Sous influence et emprise soviétique pendant des décennies, l’Azerbaïdjan a toujours cherché à garder sa liberté face à Moscou. Il y a probablement de cela dans le soutien de Bakou à Kiev : délivrer un message à l’égard de la Russie et soutenir l’indépendance de tous les anciens satellites de l’ex-URSS.
C’est en soi ce qui pose problème dans la position de l’Arménie depuis le début du conflit. Erevan a toujours voté aux Nations Unies pour soutenir la Russie dans son annexion illégale de la Crimée.
De plus, l’Arménie a été l’un des rares États à voter contre la résolution 68/262 (2014) de l’Assemblée générale des Nations Unies sur l’annexion de la Crimée et le maintien de l’intégrité territoriale de l’Ukraine.
Par ailleurs, elle a toujours reconnu le séparatisme dans la région ukrainienne du Donbass en soutenant la République populaire de Donetsk contrôlée par le Kremlin et les républiques de Louhansk, désormais russes.
Comme pour la Crimée, l’Arménie apporte un soutien humanitaire et militaire aux deux régions.
Par ailleurs, elle a été le seul pays du Conseil de l’Europe à se joindre à la délégation russe pour voter contre une décision de suspendre la Russie de l’organisation suite à son invasion de l’Ukraine. L’Arménie était la seule de la région à soutenir son allié stratégique en votant contre la suspension de la représentation de la Russie au Conseil de l’Europe.
Ce n’est pas tout : ça a été l’un des trente-cinq États membres de l’ONU à s’être abstenu de voter le 2 février dernier une résolution sanctionnant la Russie pour avoir envahi l’Ukraine et exigeant que Moscou retire ses forces militaires.
Dans le même temps sur place, des rassemblements et des manifestations ont été organisés en Arménie pour soutenir publiquement la Russie après la guerre russo-ukrainienne et ont réuni des centaines de personnes avec des affiches et des inscriptions marquées des fameuses lettres « Z » et « V » qui sont devenues des symboles de la guerre russe en Ukraine.
Des manifestations du même type ont également été organisées avec le soutien du gouvernement arménien dans les territoires azerbaïdjanais temporairement sous contrôle des Casques bleus russes.
Ajoutons que la diaspora arménienne de Russie a continuellement fourni une aide humanitaire aux régimes séparatistes de Donetsk et Louhansk.
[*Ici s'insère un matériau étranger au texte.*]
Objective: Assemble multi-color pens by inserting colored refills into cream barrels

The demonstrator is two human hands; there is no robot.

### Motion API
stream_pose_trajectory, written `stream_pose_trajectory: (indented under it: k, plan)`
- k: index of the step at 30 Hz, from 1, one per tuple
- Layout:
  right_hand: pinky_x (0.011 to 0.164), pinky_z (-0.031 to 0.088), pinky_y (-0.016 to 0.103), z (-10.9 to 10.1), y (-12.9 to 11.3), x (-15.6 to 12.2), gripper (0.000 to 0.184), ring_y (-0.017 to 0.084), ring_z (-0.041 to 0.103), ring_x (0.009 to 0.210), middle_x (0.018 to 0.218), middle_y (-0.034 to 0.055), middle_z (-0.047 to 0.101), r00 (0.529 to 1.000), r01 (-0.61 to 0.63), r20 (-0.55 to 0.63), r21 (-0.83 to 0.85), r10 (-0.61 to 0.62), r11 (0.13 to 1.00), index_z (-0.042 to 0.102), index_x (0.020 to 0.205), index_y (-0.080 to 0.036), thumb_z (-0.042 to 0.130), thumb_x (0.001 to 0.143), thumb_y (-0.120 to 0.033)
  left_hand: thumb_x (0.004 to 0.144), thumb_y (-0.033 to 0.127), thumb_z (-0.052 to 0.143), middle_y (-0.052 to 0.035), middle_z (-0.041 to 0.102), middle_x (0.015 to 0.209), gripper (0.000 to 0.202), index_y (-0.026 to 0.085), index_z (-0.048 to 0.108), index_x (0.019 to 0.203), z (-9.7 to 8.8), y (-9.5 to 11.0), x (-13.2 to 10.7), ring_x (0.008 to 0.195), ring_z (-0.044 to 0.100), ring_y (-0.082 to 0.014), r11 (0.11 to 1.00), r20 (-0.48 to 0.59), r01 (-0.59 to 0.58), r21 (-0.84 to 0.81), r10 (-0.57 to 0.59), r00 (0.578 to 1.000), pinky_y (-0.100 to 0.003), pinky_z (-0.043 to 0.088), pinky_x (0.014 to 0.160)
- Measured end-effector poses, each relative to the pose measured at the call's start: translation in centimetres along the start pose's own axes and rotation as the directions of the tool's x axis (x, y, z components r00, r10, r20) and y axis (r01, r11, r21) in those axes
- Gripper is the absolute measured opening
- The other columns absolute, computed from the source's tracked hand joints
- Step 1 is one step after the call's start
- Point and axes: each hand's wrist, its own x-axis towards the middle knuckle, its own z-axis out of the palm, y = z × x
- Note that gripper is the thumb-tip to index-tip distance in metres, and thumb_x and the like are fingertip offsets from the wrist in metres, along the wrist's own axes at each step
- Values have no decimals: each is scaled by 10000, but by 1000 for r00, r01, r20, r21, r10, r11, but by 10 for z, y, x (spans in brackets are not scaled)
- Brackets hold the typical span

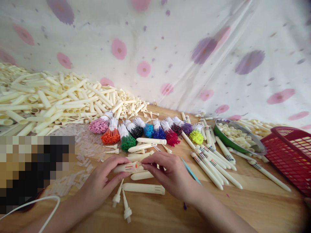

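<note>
My left hand (pixel 102 181) is closed around a cream pen barrel (pixel 126 167) held level above the wooden table (pixel 243 207). My right hand (pixel 167 173) pinches the barrel's right end with its fingertips. Loose cream barrels (pixel 143 188) and cone-shaped tips (pixel 127 210) lie just under and in front of my hands. Behind them stands a row of coloured refill bundles (pixel 136 131), from pink and orange through green, black, blue and red to purple and yellow-green.
A big heap of cream barrels (pixel 48 100) fills the back left. Assembled pens (pixel 213 165) lie at the right beside a green bowl (pixel 224 139) of small parts and a red basket (pixel 291 155). A white cable (pixel 46 207) crosses the front left. A flowered cloth hangs behind.
</note>
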Motion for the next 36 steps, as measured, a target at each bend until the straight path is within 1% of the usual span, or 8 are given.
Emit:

Enfin, il ne faut pas oublier qu’Erevan est membre de l’Union économique eurasienne et de l’Organisation du traité de sécurité collective dirigées par la Russie. Les deux pays ont un accord de partenariat stratégique distinct qui réglemente la présence de la base militaire et des troupes russes en Arménie.
Ces dernières années, la Russie a prolongé son bail sur une base militaire en Arménie, ancienne république soviétique, jusqu’en 2044 !
Et comme si cela ne suffisait pas, l’Arménie a également fait don d’équipements militaires soviétiques à la Russie.